Saltar al contenido

#safety

4 approved public terms with this tag.

Constitutional AI

/ˌkɒnstɪˈtjuːʃənəl eɪ aɪ/noun
AI & Technology

Borrador de traduccion automatica (Spanish) for "Constitutional AI": A training methodology developed by Anthropic where a set of guiding principles (a "constitution") is used to self-supervise and refine AI outputs. The model critiques and rewrites its own responses according to the constitution, reducing the need for human labelers for harmful content.

Ejemplo en borrador: Constitutional AI lets the model identify and self-correct its own harmful outputs using defined principles.

AI Alignment

/eɪ aɪ əˈlaɪnmənt/noun
AI & Technology

Borrador de traduccion automatica (Spanish) for "AI Alignment": The research field focused on ensuring that AI systems pursue goals that match human values and intentions. A misaligned AI might optimize for a metric that appears correct but produces harmful or unintended outcomes at scale.

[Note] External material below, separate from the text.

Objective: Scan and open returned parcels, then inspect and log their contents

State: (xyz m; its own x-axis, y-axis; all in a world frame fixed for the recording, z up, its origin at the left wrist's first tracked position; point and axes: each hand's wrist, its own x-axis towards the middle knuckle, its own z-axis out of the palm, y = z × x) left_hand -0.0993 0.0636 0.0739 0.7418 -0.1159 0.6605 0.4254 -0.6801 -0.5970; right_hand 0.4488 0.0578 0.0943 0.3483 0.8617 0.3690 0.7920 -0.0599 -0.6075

Ejemplo en borrador: AI alignment researchers worry that optimizing for user engagement could misalign with genuine user wellbeing.

Guardrails

/ˈɡɑːrdreɪlz/noun
AI & Technology

Borrador de traduccion automatica (Spanish) for "Guardrails": Safety constraints and filters applied to AI systems to prevent harmful, offensive, or out-of-scope outputs. Guardrails can be implemented at the model level (via training), prompt level (system instructions), or application level (output classifiers) to keep AI behavior within acceptable boundaries.

Ejemplo en borrador: The guardrails blocked the model from providing detailed instructions on dangerous activities.

Jailbreak

/ˈdʒeɪlbreɪk/noun/verb
AI & Technology

Borrador de traduccion automatica (Spanish) for "Jailbreak": A technique used to bypass the safety filters and content policies of an AI model, typically by framing harmful requests in ways the model's defenses don't recognize. Jailbreaks often use role-play scenarios, hypothetical framings, or encoded instructions to make the model comply with prohibited requests.

Ejemplo en borrador: The "DAN" jailbreak asked the model to pretend it was an AI with no restrictions.